**TASK DETAILS**
Report only how many lines below include "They".

**MATERIAL SHOWN**
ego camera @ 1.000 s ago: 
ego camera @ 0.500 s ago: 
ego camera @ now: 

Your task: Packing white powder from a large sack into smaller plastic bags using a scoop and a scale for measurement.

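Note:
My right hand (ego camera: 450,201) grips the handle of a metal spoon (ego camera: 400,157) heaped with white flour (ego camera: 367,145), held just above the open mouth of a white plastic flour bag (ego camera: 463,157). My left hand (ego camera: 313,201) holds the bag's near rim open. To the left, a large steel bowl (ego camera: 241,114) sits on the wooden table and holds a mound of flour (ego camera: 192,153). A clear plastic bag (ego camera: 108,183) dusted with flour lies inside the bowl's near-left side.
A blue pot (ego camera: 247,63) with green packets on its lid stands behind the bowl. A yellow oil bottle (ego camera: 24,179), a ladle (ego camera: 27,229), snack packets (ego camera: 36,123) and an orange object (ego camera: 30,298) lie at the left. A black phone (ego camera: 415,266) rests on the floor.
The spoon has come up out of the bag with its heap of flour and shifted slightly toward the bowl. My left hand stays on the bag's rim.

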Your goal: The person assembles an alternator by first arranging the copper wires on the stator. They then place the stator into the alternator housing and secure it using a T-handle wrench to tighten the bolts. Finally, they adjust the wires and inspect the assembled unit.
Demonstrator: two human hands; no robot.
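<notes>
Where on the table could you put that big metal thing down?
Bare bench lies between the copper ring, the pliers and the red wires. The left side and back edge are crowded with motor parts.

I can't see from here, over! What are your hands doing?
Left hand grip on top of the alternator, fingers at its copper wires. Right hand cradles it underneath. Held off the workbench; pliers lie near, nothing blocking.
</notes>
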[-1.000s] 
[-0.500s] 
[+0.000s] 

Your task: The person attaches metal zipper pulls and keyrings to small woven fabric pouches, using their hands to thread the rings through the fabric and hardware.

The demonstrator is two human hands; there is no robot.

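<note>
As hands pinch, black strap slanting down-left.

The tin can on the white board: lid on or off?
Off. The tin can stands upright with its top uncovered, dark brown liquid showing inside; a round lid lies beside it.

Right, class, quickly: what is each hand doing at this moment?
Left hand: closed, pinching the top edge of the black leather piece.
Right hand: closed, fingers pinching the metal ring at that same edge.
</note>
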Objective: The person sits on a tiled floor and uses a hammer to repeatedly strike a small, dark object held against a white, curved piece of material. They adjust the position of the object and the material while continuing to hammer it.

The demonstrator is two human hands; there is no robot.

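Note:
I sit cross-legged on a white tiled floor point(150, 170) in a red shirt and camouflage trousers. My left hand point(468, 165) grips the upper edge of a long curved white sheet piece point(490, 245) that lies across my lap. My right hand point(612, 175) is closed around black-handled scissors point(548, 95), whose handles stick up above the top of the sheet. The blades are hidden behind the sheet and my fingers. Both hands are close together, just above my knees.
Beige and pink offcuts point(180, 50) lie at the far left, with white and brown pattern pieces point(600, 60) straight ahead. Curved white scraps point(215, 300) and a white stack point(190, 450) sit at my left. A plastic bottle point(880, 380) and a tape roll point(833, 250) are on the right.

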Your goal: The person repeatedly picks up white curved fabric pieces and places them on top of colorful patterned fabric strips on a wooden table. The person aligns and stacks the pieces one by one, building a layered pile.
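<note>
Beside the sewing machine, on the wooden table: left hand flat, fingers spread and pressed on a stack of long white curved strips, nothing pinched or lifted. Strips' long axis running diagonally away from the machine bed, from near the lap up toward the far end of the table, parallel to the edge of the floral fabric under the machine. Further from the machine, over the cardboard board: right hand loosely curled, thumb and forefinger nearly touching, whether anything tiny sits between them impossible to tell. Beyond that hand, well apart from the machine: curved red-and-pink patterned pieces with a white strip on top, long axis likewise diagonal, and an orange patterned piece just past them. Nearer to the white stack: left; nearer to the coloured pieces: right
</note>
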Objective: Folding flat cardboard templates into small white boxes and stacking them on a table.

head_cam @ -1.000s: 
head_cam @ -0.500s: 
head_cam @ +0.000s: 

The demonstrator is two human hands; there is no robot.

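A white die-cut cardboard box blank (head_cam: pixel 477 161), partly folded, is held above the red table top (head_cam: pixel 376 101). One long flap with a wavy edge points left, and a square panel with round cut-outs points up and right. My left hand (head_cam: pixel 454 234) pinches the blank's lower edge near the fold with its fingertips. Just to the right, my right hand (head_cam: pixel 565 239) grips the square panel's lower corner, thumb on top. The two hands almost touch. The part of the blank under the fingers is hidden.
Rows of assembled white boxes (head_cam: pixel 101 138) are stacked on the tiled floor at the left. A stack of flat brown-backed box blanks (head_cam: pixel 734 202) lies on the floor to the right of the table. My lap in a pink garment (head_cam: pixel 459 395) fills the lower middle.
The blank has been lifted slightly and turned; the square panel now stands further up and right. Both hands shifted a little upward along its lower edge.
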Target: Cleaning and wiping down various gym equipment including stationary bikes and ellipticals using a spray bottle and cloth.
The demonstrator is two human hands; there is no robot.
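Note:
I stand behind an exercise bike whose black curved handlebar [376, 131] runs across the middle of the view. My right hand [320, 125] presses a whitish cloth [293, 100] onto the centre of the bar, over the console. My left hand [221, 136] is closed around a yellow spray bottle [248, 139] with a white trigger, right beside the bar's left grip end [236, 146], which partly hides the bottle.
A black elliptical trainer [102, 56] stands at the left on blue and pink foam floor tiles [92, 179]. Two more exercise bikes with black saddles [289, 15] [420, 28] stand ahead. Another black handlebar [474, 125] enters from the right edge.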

**TASK SOLUTION**
2